*DESCRIPTION OF THE TASK:*
From the first line to the last, restate the material word for word; pictures stay out.

*DATA PROVIDED:*

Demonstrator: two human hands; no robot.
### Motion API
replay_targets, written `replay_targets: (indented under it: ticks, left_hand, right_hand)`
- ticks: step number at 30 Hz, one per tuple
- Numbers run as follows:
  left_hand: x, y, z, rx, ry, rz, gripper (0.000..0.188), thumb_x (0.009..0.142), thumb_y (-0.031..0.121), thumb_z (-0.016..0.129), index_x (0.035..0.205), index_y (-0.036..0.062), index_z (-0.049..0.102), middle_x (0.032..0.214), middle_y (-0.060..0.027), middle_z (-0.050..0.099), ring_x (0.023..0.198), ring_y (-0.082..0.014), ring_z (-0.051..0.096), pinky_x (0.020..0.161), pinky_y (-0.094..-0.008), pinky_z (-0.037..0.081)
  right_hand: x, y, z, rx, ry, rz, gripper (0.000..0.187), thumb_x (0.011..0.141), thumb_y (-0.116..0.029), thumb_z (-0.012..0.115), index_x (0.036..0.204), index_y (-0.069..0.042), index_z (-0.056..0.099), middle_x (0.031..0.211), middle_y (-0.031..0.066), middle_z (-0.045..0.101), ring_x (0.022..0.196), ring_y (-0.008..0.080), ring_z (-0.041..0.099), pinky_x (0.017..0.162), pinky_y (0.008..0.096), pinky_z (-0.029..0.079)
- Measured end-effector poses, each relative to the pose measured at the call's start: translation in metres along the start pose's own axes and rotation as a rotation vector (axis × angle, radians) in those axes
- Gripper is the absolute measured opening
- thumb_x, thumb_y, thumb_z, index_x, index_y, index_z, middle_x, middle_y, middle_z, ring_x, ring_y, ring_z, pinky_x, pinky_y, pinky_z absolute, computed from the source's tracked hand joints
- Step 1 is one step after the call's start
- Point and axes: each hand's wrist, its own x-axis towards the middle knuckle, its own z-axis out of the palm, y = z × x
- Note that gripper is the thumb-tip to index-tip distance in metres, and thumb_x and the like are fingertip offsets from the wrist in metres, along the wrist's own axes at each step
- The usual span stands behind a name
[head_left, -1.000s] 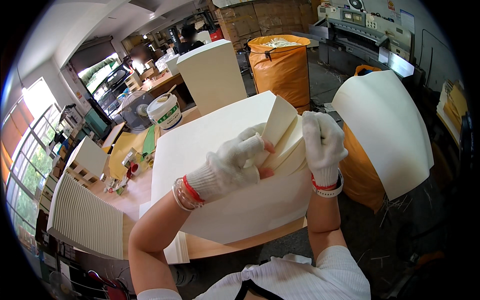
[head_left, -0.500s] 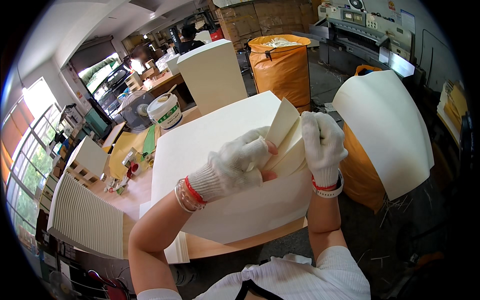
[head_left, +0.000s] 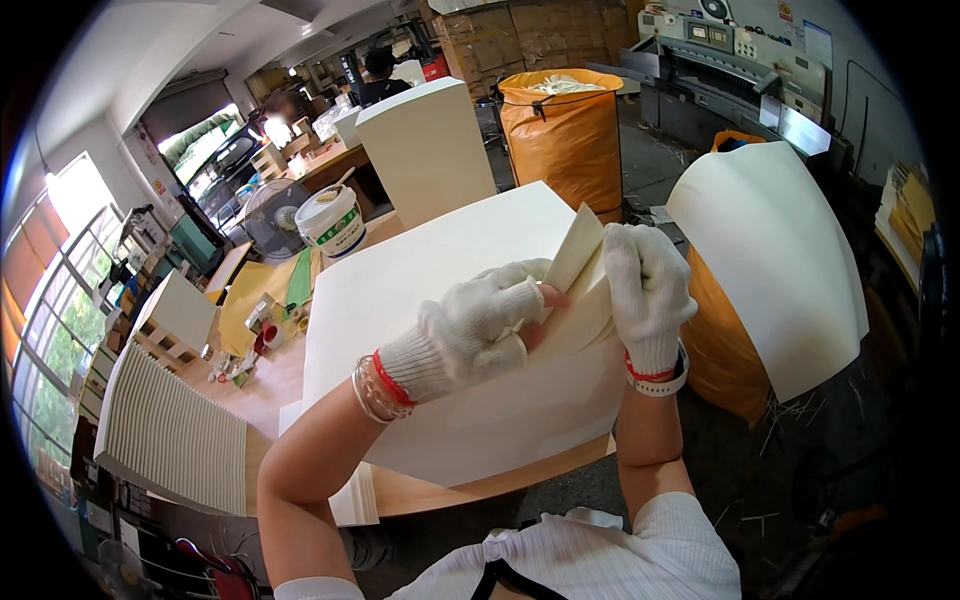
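A broad stack of white paper sheets (head_left: 430, 250) lies on the table in front of me, its near right corner bent up in loose flaps (head_left: 577, 250). My left hand (head_left: 480, 315), in a white knitted glove with bare fingertips, reaches across the stack. Its fingers curl round the raised corner flaps, partly hidden by the paper. At the corner's right side, my right hand (head_left: 648, 290), gloved the same way, is closed like a fist on the sheet edges. How many sheets each hand grips cannot be made out.
Ridged stacked sheets (head_left: 175, 430) stand at left on the wooden table (head_left: 270, 390). Beyond are a white bucket (head_left: 330, 222), a fan (head_left: 272, 215) and a tall paper stack (head_left: 425, 140). Orange sacks (head_left: 560, 140) and a large white sheet (head_left: 765, 250) stand right; people work far back.
My left hand has shifted slightly right and its fingers have moved along the raised flaps. The upper flap has tilted a little to the right. My right hand stays nearly where it was.
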Motion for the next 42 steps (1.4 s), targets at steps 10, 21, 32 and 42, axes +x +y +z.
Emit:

*FINISHED TASK:*
Demonstrator: two human hands; no robot.
### Motion API
replay_targets, written `replay_targets: (indented under it: ticks, left_hand, right_hand)`
- ticks: step number at 30 Hz, one per tuple
- Numbers run as follows:
  left_hand: x, y, z, rx, ry, rz, gripper (0.000..0.188), thumb_x (0.009..0.142), thumb_y (-0.031..0.121), thumb_z (-0.016..0.129), index_x (0.035..0.205), index_y (-0.036..0.062), index_z (-0.049..0.102), middle_x (0.032..0.214), middle_y (-0.060..0.027), middle_z (-0.050..0.099), ring_x (0.023..0.198), ring_y (-0.082..0.014), ring_z (-0.051..0.096), pinky_x (0.020..0.161), pinky_y (-0.094..-0.008), pinky_z (-0.037..0.081)
  right_hand: x, y, z, rx, ry, rz, gripper (0.000..0.187), thumb_x (0.011..0.141), thumb_y (-0.116..0.029), thumb_z (-0.012..0.115), index_x (0.036..0.204), index_y (-0.069..0.042), index_z (-0.056..0.099), middle_x (0.031..0.211), middle_y (-0.031..0.066), middle_z (-0.045..0.101), ring_x (0.022..0.196), ring_y (-0.008..0.080), ring_z (-0.041..0.099), pinky_x (0.017..0.162), pinky_y (0.008..0.096), pinky_z (-0.029..0.079)
- Measured end-effector poses, each relative to the pose measured at the call's start: translation in metres along the start pose's own axes and rotation as a rotation vector (axis × angle, radians) in those axes
- Gripper is the absolute measured opening
- thumb_x, thumb_y, thumb_z, index_x, index_y, index_z, middle_x, middle_y, middle_z, ring_x, ring_y, ring_z, pinky_x, pinky_y, pinky_z absolute, computed from the source's tracked hand joints
- Step 1 is one step after the call's start
- Point and axes: each hand's wrist, its own x-axis towards the middle knuckle, its own z-axis out of the palm, y = z × x
- Note that gripper is the thumb-tip to index-tip distance in metres, and thumb_x and the like are fingertip offsets from the wrist in metres, along the wrist's own axes at each step
- The usual span stands behind a name
[head_left, -1.000s] 
[head_left, -0.500s] 
[head_left, +0.000s] 
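A broad stack of white paper sheets (head_left: 430, 250) lies on the table in front of me, its near right corner bent up in loose flaps (head_left: 577, 250). My left hand (head_left: 480, 315), in a white knitted glove with bare fingertips, reaches across the stack. Its fingers curl round the raised corner flaps, partly hidden by the paper. At the corner's right side, my right hand (head_left: 648, 290), gloved the same way, is closed like a fist on the sheet edges. How many sheets each hand grips cannot be made out.
Ridged stacked sheets (head_left: 175, 430) stand at left on the wooden table (head_left: 270, 390). Beyond are a white bucket (head_left: 330, 222), a fan (head_left: 272, 215) and a tall paper stack (head_left: 425, 140). Orange sacks (head_left: 560, 140) and a large white sheet (head_left: 765, 250) stand right; people work far back.
My left hand has shifted slightly right and its fingers have moved along the raised flaps. The upper flap has tilted a little to the right. My right hand stays nearly where it was.
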Motion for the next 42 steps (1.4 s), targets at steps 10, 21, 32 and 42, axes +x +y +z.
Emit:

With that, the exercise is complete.